If the procedure uses sedation, you will feel relaxed, sleepy, and comfortable. You may or may not remain awake, depending on how deeply you are sedated.

You may feel slight pressure as the catheter is inserted into the kidney and down the ureter. During placement of a ureteral stent, until the stent is positioned, you may feel pressure as the guide wire is inserted into the bladder resulting in a sensation to urinate. You may experience blood-tinged urine for several days following the procedure, which will usually clear up on its own.

You will remain in the recovery room until you are completely awake and ready to return home.

You will not feel when the contrast is excreted into the urine.

You should be able to resume your normal activities within a few days.

Who interprets the results and how do I get them?

After the procedure is complete, the interventional radiologist will tell you whether the procedure was a success.

Your interventional radiologist may recommend a follow-up visit.

This visit may include a physical check-up, imaging exam(s), and blood tests. During your follow-up visit, tell your doctor if you have noticed any side effects or changes.

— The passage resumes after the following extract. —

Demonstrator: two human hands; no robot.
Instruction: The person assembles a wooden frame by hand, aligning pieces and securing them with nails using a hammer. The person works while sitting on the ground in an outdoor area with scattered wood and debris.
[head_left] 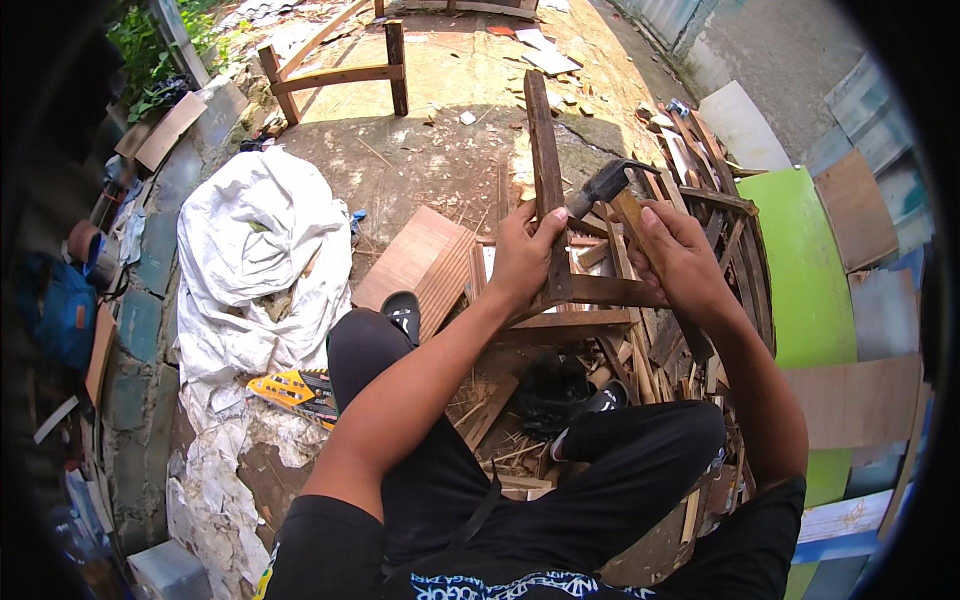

What are the benefits vs. risks?

Benefits

  • A ureteral stent or nephrostomy catheter will allow urine to flow again from the kidney and permit the kidney to function normally.

Risks

  • Any procedure that penetrates the skin carries a risk of infection. The chance of infection requiring antibiotic treatment appears to be less than one in 1,000.
  • Rarely, you may experience ongoing spasm of the bladder after placement of a ureteral stent. If this happens, notify you doctor. This spasm may be treated with medication.
  • Because the kidney is an organ with a substantial amount of blood flow to it, bleeding is a possible but rare complication. There is also a small risk of damage to surrounding organs. Imaging guidance is used to minimize this risk.
  • There is a very slight risk of an allergic reaction if the procedure uses an injection of contrast material.